##### Dataset excerpt

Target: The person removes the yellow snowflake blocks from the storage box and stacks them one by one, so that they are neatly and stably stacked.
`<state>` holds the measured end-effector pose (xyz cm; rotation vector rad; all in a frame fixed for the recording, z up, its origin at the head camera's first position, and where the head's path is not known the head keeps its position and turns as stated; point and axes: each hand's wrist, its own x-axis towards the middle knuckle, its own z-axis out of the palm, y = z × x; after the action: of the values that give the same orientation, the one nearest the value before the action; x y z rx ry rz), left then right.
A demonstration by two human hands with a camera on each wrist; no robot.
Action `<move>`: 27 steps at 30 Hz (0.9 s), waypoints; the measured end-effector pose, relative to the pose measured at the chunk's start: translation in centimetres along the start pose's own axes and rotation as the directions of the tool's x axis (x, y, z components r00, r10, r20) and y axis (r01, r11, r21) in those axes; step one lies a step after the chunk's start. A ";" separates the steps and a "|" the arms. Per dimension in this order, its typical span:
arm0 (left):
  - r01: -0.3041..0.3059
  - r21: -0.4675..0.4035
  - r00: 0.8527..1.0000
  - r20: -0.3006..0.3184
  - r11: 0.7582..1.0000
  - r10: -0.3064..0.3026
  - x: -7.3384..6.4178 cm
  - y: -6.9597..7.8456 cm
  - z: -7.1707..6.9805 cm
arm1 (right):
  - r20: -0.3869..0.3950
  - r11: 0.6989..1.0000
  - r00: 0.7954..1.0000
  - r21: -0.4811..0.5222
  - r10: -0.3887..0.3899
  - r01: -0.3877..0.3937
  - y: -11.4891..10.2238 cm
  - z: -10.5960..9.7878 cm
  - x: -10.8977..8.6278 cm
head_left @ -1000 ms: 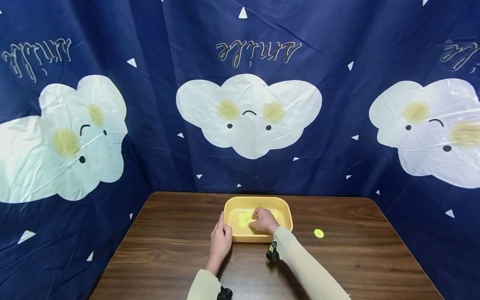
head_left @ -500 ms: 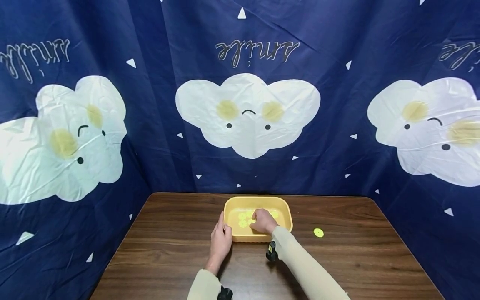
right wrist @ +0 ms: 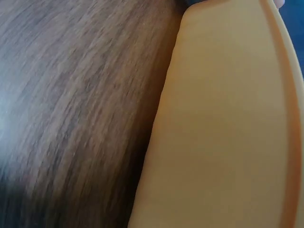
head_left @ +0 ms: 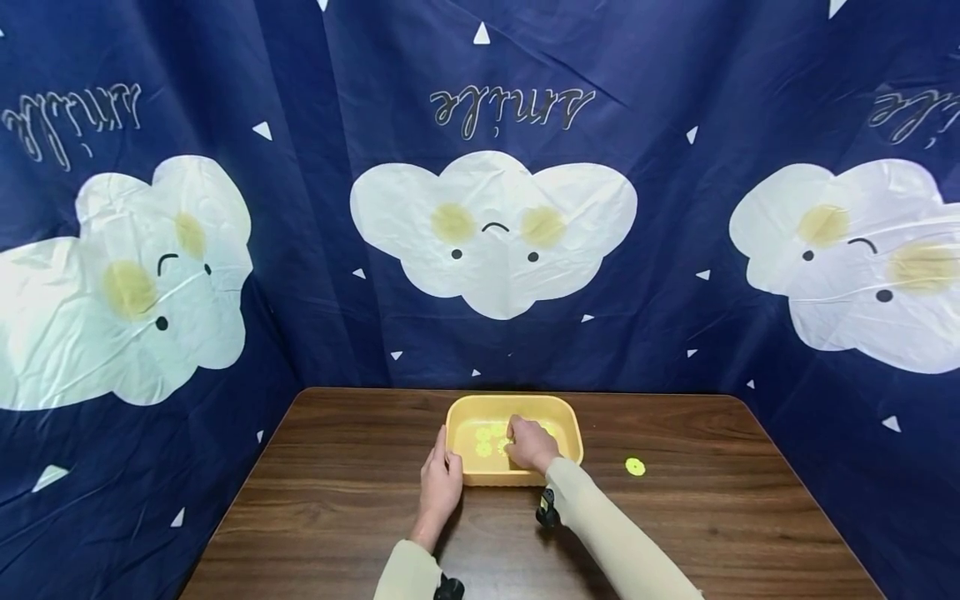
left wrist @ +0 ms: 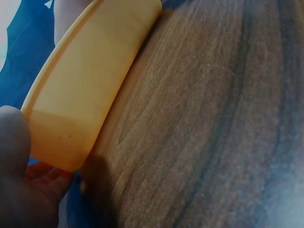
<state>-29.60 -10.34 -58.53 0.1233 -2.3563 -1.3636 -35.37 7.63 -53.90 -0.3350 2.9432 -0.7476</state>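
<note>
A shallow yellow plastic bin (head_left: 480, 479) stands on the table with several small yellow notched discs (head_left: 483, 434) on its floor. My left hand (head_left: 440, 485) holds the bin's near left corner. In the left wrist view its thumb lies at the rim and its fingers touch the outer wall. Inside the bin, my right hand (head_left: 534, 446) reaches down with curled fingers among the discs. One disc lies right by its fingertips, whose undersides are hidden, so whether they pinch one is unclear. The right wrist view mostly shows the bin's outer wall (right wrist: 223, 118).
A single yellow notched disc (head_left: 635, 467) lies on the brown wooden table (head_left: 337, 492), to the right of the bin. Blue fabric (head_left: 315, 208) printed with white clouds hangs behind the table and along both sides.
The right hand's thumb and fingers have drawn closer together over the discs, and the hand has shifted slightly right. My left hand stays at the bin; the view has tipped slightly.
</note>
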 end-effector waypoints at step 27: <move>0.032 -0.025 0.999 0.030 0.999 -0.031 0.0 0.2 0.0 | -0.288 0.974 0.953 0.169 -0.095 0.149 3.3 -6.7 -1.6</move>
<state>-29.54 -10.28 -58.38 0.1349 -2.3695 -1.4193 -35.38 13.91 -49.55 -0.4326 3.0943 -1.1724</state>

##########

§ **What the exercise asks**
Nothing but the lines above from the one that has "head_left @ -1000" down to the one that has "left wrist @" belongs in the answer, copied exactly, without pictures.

§ **Solved problem**
head_left @ -1000 ms: 
head_left @ -500 ms: 
right wrist @ +0 ms: 
head_left @ +0 ms: 
left wrist @ +0 ms: 

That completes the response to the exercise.